Verify DNS resolution from the ClickHouse server:
dig remote-shard-hostname nslookup remote-shard-hostnameCheck if the remote ClickHouse service is running:
ssh remote-shard-host "systemctl status clickhouse-server"
Best Practices
- Configure multiple replicas per shard so that a single node failure does not make the shard unavailable.
- Monitor cluster connectivity proactively using the
errors_countcolumn insystem.clusters. - Use
skip_unavailable_shardscautiously and only when partial results are explicitly acceptable for the use case. - Set up health check monitoring for all cluster nodes with alerts for unreachable shards.
- Use connection pooling and appropriate timeout settings (
connect_timeout_with_failover_ms) to handle transient network issues. - Keep the cluster configuration up to date when nodes are added, removed, or have their addresses changed.
- Consider using
distributed_replica_error_half_lifeanddistributed_replica_error_capsettings to control how ClickHouse handles flaky replicas.
Frequently Asked Questions
Q: Can I get partial results from the available shards?
A: Yes, by setting skip_unavailable_shards = 1. However, the results will be incomplete and may be misleading for aggregate queries (e.g., counts and sums will be lower than actual). Use this option carefully and ensure the application understands the results may be partial.
Q: How does ClickHouse choose which replica to query within a shard?
A: ClickHouse uses a configurable load balancing strategy set by the load_balancing setting.
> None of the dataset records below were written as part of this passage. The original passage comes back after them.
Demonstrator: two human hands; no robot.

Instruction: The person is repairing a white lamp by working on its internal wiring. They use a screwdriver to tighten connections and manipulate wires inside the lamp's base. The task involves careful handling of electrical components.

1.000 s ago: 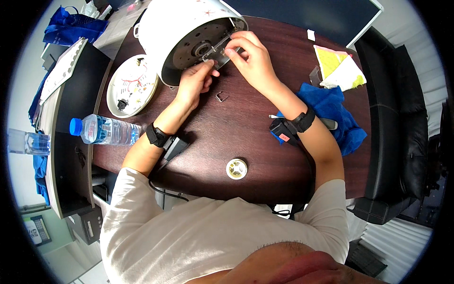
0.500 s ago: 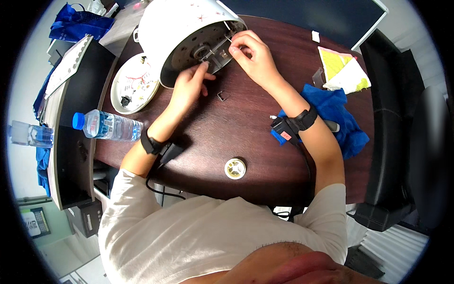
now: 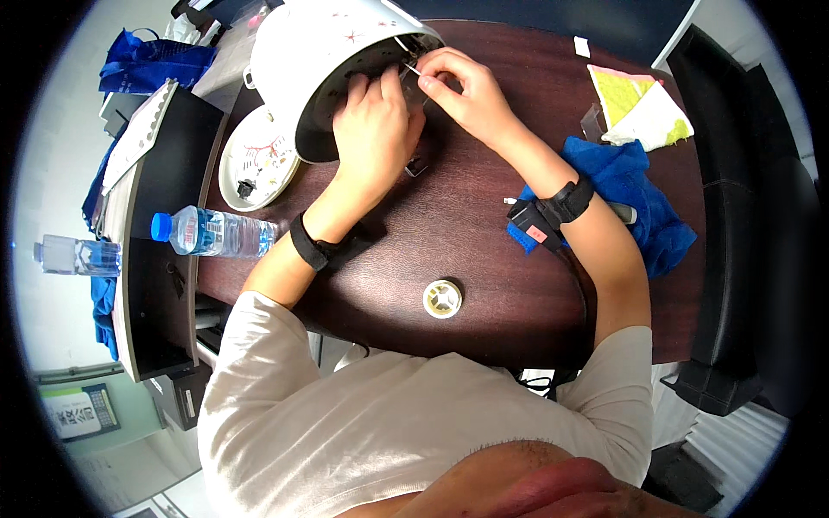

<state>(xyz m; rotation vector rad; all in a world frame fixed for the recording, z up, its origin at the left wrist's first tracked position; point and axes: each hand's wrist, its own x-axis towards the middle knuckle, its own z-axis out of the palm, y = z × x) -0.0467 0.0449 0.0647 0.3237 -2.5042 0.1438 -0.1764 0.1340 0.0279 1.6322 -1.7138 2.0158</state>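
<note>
A white rice cooker body lies tipped on its side at the far end of the table, its open underside toward me. My left hand reaches into that opening with bent fingers; their tips, and whatever they grip, are hidden in the dark interior. At the opening's right rim, my right hand pinches a thin metal rod between thumb and fingers. Beside my left wrist lies a small metal bracket, partly covered. Left of the cooker sits a white round slotted cover with a small black piece on it.
A water bottle lies on its side by my left forearm. A small round spool rests near the front edge. Under my right forearm is a blue cloth; a yellow and white cloth lies farther right. A dark panel borders the far side.
My left hand has moved deeper into the cooker's opening, turning its back toward me and covering the inner parts. My right hand stays at the rim. The whole view has shifted slightly.
</note>
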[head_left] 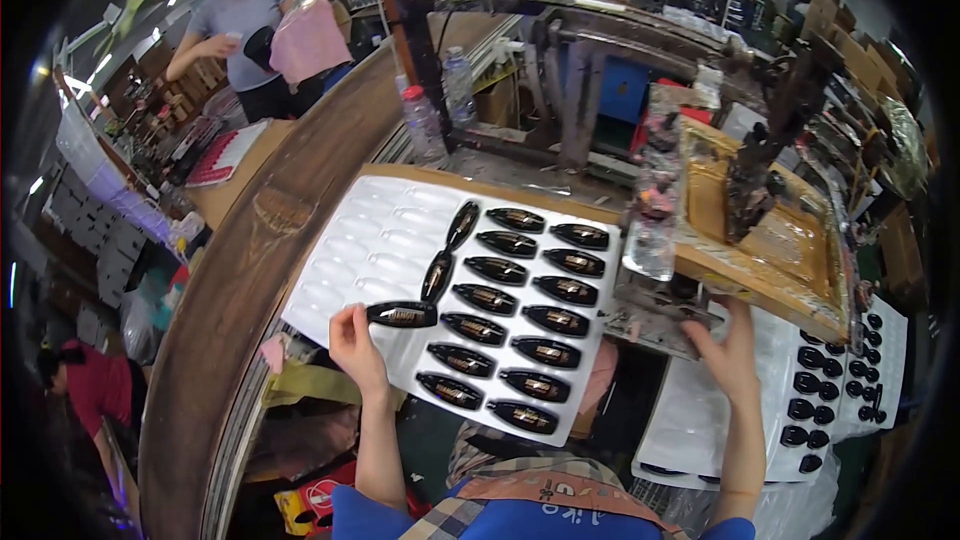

Options include random, nearest_hostname, round_robin, in_order, and first_or_random. If the chosen replica is unavailable, ClickHouse tries the next one.
Q: How long does ClickHouse wait before declaring a shard unavailable?
A: The connect_timeout_with_failover_ms setting (default 1000ms per attempt) controls how long ClickHouse waits when trying to connect to each replica. The connections_with_failover_max_tries setting (default 3) controls the total number of retry attempts across replicas.